On Friday, January 25, 2019 at 6:31:11 PM UTC-5, Waldek Kozaczuk wrote:
>
> Thanks for reviewing this patch.
>
> On Wednesday, January 23, 2019 at 5:10:56 PM UTC-5, Nadav Har'El wrote:
>>
>> On Wed, Dec 19, 2018 at 2:26 PM Waldemar Kozaczuk <[email protected]> 
>> wrote:
>>
>>> This patch adds "emms" instruction in critical places
>>>
>>
>> Thank you so much for working on this, and sorry for having delayed my 
>> review for SO long.
>> I'm basically happy with this patch except one thing that nags me - I 
>> don't understand why the
>> *second* EMMS call, the one in switch_to(), is necessary. And I'd really 
>> like to understand.
>> I have a *guess* below why it might be necessary, and I would be really 
>> grateful if you could
>> check my guess. I also have a couple of other small comments below.
>>  
>>
>>> of OSv thread scheduler code to reset FPU state after it is saved
>>> upon involuntary context switch (for example interrupt) and right
>>> after executing context switch on new thread to clear FPU status word.

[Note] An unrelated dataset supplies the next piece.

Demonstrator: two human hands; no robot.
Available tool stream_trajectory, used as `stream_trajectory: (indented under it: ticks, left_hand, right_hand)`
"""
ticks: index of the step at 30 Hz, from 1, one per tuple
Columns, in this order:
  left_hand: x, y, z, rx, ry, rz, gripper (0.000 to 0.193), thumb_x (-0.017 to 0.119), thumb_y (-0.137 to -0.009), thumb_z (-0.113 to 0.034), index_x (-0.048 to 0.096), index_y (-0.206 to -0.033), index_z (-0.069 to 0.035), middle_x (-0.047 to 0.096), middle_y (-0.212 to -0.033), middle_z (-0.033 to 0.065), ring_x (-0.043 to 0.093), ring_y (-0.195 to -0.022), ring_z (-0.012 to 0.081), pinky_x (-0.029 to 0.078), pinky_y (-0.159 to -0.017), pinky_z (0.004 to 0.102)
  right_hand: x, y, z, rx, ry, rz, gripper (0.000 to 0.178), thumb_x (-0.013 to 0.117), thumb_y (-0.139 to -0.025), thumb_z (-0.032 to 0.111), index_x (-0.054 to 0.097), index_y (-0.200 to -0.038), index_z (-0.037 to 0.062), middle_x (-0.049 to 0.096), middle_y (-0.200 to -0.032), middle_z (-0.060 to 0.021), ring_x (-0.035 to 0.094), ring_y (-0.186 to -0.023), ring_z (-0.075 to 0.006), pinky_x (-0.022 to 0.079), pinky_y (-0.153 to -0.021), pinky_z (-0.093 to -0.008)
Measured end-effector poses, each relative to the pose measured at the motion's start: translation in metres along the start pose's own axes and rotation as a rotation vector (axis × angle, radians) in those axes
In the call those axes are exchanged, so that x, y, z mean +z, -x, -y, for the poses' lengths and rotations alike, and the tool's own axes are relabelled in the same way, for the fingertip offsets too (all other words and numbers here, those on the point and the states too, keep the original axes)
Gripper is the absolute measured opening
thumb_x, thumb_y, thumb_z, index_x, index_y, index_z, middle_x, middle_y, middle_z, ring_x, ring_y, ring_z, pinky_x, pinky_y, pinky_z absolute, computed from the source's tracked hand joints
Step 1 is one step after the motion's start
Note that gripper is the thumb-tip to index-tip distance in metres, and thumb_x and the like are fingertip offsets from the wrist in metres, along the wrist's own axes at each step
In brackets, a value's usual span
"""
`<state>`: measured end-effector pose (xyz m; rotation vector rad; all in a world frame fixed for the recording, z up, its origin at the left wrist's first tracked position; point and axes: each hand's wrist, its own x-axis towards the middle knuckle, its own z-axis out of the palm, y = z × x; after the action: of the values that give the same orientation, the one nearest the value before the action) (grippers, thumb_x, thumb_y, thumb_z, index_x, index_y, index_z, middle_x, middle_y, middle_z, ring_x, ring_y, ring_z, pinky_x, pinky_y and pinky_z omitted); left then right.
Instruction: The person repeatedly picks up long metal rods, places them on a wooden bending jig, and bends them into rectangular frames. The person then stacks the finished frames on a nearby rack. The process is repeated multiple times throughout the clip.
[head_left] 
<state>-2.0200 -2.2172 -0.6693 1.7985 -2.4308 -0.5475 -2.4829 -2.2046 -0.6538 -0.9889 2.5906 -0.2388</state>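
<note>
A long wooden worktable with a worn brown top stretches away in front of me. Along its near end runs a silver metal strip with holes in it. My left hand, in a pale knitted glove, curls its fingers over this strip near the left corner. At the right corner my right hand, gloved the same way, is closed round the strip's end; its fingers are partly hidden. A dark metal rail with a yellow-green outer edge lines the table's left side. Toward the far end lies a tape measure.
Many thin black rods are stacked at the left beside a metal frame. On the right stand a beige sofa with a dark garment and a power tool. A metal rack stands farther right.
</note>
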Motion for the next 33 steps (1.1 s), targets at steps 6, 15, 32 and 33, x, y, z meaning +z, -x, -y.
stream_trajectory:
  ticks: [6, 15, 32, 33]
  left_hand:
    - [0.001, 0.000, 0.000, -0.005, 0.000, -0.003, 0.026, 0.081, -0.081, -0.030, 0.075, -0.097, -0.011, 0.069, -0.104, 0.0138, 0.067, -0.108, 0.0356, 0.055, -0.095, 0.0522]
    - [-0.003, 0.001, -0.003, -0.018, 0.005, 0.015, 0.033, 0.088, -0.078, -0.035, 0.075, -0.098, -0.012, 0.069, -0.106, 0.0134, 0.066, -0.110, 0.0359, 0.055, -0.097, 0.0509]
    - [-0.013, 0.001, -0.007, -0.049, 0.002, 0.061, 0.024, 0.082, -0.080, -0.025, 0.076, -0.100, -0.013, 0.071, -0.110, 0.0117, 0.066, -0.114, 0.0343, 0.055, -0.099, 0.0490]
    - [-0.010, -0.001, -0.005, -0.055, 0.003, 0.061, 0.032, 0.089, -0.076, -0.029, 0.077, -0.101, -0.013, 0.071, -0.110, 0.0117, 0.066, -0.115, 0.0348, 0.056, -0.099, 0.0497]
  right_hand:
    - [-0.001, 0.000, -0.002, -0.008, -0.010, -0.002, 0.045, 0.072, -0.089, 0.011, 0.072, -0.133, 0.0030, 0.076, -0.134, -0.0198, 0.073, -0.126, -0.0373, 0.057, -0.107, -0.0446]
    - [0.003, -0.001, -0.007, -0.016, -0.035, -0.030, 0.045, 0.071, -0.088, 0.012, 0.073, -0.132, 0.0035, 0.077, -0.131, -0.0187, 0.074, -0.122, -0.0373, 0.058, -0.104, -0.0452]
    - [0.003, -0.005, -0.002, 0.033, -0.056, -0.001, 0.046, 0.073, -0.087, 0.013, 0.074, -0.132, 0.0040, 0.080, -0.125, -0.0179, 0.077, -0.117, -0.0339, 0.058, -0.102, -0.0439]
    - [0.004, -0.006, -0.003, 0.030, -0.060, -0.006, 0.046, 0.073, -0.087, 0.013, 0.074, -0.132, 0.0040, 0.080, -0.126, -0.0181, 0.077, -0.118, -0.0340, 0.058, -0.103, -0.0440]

>>> Clearing FPU status word is necessary because old thread we are switching
>>> from, might have used MMX instructions and any code executing after that
>>> - new thread we are switching to - on the same CPU that needs to execute
>>> traditional FPU instructions would fail with FPU overflow exception 
>>> leading
>>> to all kind of mysterious and nasty bugs. For specific description look
>>> at the comments added to each line adding emms instruction.
>>>
>>> This patch also adds new unit test that verifies that FPU status
>>> word is cleared upon involuntary context switch from thread using MMX
>>> instruction to a thread that uses traditional FPU instructions -
>>> printf of a float number.
>>>
>>> Please note there are cases other than involuntary context switch
>>> where FPU gets into non-clean state right after context switch which
>>> may lead to other kinds of bugs like infinite loop in printf leading
>>> to a page fault (see #536, #1010 and #1018). This patch fixes those as 
>>> well
>>> however we have not been able to provide a unit test that would 
>>> demonstrate
>>> this.
>>>
>>> Fixes #1019
>>> Fixes #1020
>>>
>>> Fixes #536 - based on around 10 successful test runs where it would 
>>> crash every other
>>> time before the patch
>>>
>>> Fixes #1010 - based on over 100 successful test runs where it would 
>>> crash almost every time
>>>
>>> Fixes #1018 - based on over successful 50 test runs with /os/threads API 
>>> being used
>>> in tight loop and before patch would crash sporadically
>>>
>>> Signed-off-by: Waldemar Kozaczuk <[email protected]>
>>> ---
>>>  arch/x64/arch-cpu.cc    | 10 ++++++
>>>  arch/x64/arch-switch.hh |  8 +++++
>>>  modules/tests/Makefile  |  4 +--
>>>  tests/tst-mmx-fpu.cc    | 69 +++++++++++++++++++++++++++++++++++++++++
>>>  4 files changed, 89 insertions(+), 2 deletions(-)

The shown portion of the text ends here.